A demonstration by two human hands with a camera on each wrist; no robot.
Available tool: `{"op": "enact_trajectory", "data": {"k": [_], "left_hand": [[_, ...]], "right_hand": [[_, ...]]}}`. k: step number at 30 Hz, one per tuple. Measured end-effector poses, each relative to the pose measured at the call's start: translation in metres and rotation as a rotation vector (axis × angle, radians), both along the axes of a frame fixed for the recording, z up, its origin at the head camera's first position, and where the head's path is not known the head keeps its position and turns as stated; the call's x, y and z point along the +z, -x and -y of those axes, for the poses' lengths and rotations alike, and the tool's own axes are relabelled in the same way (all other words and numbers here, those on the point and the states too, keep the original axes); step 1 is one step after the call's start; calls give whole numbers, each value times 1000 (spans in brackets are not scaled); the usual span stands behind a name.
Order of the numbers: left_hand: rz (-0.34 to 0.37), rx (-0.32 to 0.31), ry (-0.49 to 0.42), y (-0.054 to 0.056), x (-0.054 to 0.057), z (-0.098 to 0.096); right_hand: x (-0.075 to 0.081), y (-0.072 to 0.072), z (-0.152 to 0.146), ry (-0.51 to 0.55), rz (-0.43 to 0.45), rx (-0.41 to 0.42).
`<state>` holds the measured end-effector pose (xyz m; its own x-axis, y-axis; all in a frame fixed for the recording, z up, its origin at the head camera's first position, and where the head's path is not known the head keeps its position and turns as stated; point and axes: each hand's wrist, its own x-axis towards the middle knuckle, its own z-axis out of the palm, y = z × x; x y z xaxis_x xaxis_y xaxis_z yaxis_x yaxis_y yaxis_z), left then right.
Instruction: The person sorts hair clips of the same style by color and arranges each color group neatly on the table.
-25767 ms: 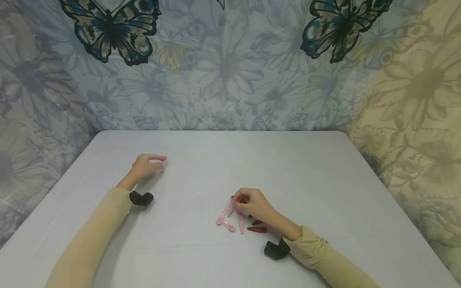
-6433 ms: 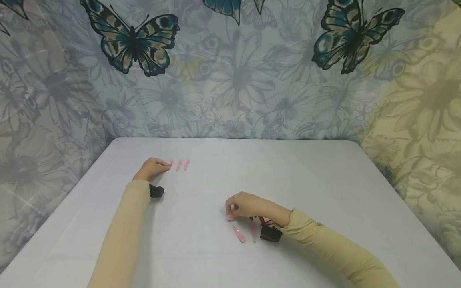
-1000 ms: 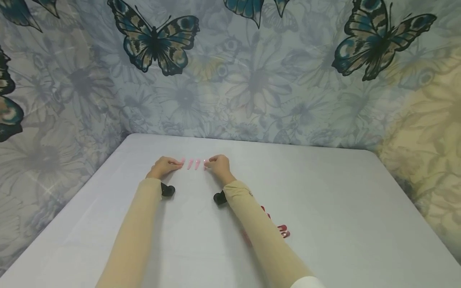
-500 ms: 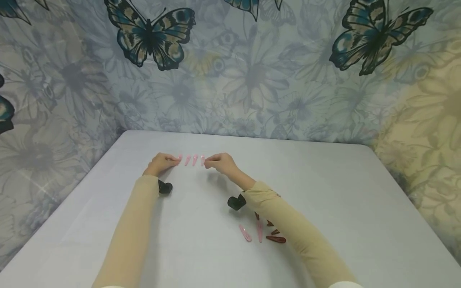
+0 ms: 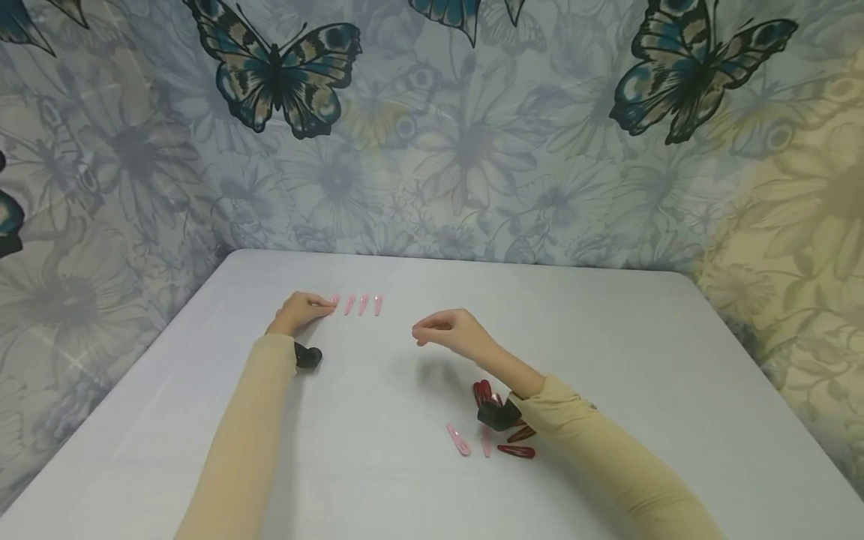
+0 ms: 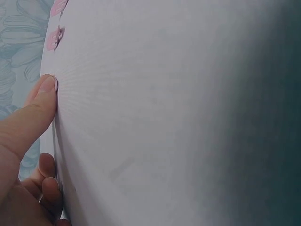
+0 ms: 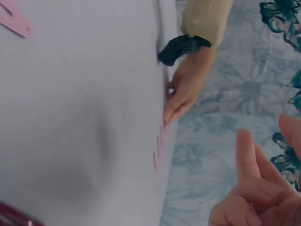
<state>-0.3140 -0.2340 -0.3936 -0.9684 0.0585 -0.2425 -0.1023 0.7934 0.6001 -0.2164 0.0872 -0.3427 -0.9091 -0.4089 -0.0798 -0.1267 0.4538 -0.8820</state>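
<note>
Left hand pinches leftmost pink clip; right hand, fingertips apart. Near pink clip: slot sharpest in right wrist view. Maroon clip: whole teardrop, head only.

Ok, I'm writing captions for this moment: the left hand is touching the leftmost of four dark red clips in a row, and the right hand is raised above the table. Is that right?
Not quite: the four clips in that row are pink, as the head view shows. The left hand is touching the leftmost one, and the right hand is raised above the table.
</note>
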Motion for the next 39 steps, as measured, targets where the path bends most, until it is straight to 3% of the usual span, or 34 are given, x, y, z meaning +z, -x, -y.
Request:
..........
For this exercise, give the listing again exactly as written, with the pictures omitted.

#### RESPONSE
A demonstration by two human hands with a camera on each wrist; no robot.
Available tool: `{"op": "enact_trajectory", "data": {"k": [_], "left_hand": [[_, ...]], "right_hand": [[_, ...]]}}`. k: step number at 30 Hz, one per tuple. Measured end-effector poses, each relative to the pose measured at the call's start: translation in metres and rotation as a rotation vector (axis × angle, radians), both along the axes of a frame fixed for the recording, z up, its origin at the head camera's first position, and where the head's path is not known the head keeps its position and turns as stated; the call's x, y and z point along the +z, -x and -y of those axes, for the poses' lengths and rotations alike, and the tool's own axes are relabelled in the same way (all other words and numbers here, those on the point and the states too, keep the original axes); step 1 is one step after the call's start; calls give whole numbers, each value times 1000 (spans in brackets are not scaled); the usual span stands behind a name.
Order of the numbers: left_hand: rz (-0.34 to 0.37), rx (-0.32 to 0.31), ry (-0.49 to 0.42), y (-0.054 to 0.056), x (-0.054 to 0.057), z (-0.098 to 0.096); right_hand: x (-0.075 to 0.081), y (-0.072 to 0.072), z (-0.152 to 0.146), ry (-0.51 to 0.55), rz (-0.43 to 0.45), rx (-0.41 to 0.42).
`<state>` holds the measured end-effector pose (xyz m; its own x-axis, y-axis; all in a frame fixed for the recording, z up, its origin at the head camera's first position, and where the head's path is not known the head keeps its position and turns as stated; point and axes: each hand's wrist, its own x-axis towards the middle knuckle, its own z-axis out of the palm, y = z × x; x y z xaxis_x xaxis_y xaxis_z yaxis_x yaxis_y yaxis_z), left then right.
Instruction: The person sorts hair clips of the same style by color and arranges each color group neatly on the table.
-25767 ms: 
-6433 ms: 
-1000 ms: 
-500 ms: 
+0 ms: 
+0 ms: 
+0 ms: 
<state>-0.3140 -0.2340 -0.3936 -0.9684 0.0585 -0.2425 -0.1023 0.7934 0.6001 -0.2164 0.0872 -0.3427 -0.9091 -0.4089 -0.0798 -0.1267 0.4538 -0.8820</state>
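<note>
Left hand pinches leftmost pink clip; right hand, fingertips apart. Near pink clip: slot sharpest in right wrist view. Maroon clip: whole teardrop, head only.

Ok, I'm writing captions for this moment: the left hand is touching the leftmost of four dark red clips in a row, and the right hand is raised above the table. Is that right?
Not quite: the four clips in that row are pink, as the head view shows. The left hand is touching the leftmost one, and the right hand is raised above the table.
</note>
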Motion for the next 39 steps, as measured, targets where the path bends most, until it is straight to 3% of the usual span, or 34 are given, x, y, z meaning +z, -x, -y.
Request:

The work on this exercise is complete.